How To Get Mutual Aid To Those Most In Need
The appeal was heartbreaking, but not particularly unusual these days. “I am writing with a need. I am currently in a position where I am not able to pay my half of the rent for several reasons. I have four small children too. Does anyone know of any resources at all that can help with rent?”
The writer had posted it on a new Facebook page for residents in Durham, North Carolina, that aims to connect residents in need with those who might be able to help. In her case, it worked. Within a week, readers had contributed enough cash to cover her rent, and she’d received so much donated food that she’d started giving some away to others in need.

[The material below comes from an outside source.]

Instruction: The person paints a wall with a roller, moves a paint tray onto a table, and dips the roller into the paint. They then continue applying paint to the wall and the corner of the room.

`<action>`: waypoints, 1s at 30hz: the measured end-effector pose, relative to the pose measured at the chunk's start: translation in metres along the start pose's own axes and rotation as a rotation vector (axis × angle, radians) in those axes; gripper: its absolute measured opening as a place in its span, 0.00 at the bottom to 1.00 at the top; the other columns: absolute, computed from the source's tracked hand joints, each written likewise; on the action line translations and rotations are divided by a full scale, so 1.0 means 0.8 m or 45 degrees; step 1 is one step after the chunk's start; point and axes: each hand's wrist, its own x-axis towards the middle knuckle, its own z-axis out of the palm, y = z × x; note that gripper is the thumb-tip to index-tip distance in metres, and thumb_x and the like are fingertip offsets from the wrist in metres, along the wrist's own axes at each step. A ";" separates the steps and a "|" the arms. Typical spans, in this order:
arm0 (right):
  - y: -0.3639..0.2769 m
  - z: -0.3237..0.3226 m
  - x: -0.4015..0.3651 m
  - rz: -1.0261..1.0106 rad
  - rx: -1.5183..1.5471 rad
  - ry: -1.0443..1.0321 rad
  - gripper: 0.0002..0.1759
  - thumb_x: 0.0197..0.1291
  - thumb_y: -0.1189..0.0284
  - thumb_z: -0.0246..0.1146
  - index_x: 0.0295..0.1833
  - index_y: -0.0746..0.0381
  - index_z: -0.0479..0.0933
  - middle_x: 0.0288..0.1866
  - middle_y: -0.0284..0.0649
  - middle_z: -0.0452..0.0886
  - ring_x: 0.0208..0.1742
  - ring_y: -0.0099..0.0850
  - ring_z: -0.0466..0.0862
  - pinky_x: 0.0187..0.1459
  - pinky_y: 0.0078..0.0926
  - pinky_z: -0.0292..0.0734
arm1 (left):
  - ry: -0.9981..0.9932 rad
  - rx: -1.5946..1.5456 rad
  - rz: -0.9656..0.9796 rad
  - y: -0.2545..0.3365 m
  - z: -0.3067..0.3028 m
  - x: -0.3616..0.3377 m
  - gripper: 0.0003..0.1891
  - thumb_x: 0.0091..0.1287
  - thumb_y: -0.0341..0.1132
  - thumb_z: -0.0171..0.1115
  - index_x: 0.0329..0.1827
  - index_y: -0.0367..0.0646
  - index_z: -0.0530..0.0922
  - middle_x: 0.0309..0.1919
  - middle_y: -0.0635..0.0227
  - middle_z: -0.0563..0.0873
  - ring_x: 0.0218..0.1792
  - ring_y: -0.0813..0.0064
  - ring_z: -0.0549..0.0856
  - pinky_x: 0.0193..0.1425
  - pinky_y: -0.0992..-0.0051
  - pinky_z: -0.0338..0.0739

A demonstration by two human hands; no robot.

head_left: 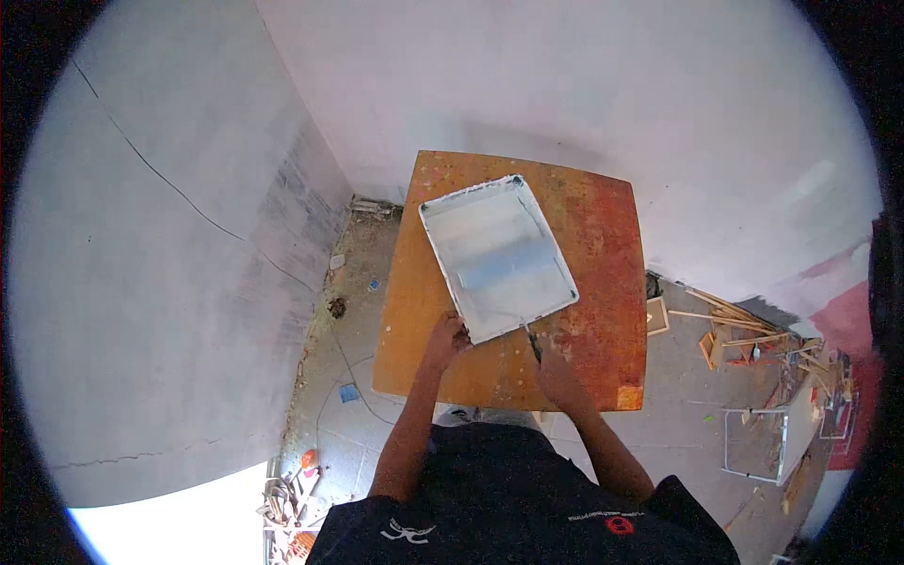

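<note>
A white paint tray (443, 203) lies tilted on an orange, paint-stained table (603, 245). The tray's inside is coated with white and bluish paint. My left hand (446, 336) grips the tray's near left corner. My right hand (556, 365) rests on the table just below the tray's near edge. It holds a thin dark tool (532, 341) whose tip points toward that edge. What kind of tool it is stays too small to tell.
White walls stand close on the left and behind the table. Wood scraps and frames (744, 330) litter the floor at right, beside a white frame (758, 443). Debris and cable lie along the left wall's base (334, 306).
</note>
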 end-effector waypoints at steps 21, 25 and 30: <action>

Durham isn’t unique. Over the past month, hundreds or maybe even thousands of homegrown assistance networks like this one have sprung up around the country. Most call themselves “mutual aid,” and their goals are generally to meet needs that have arisen during this scary time of quarantines, social distancing, and sheltering in place. For every person who has lost a job and is now worried about how to make ends meet, who can’t go to the grocery store because they’re immunocompromised, or who is simply desperate for a little one-on-one contact, there’s likely someone else who’s been relatively unscathed by the crisis and can help—wants to help, in fact.
It’s a beautiful impulse, and one that makes immediate sense. Ultimately, we’re neighbors; we should lean on one another.
But that enthusiasm and goodwill masks an unpleasant reality. With much of our interactions confined to online spaces during this novel coronavirus/COVID-19 outbreak, only some people are gaining access to that assistance—and it’s generally not the folks who need it the most. Although there have been some tech gains toward closing the digital divide, most lower-income people, especially those who are elderly, don’t have regular access to WiFi or familiarity with a range of relevant websites. Forums for assistance advertised on social media, in emails or texts may never make it to people living in generational poverty, and segregated by income.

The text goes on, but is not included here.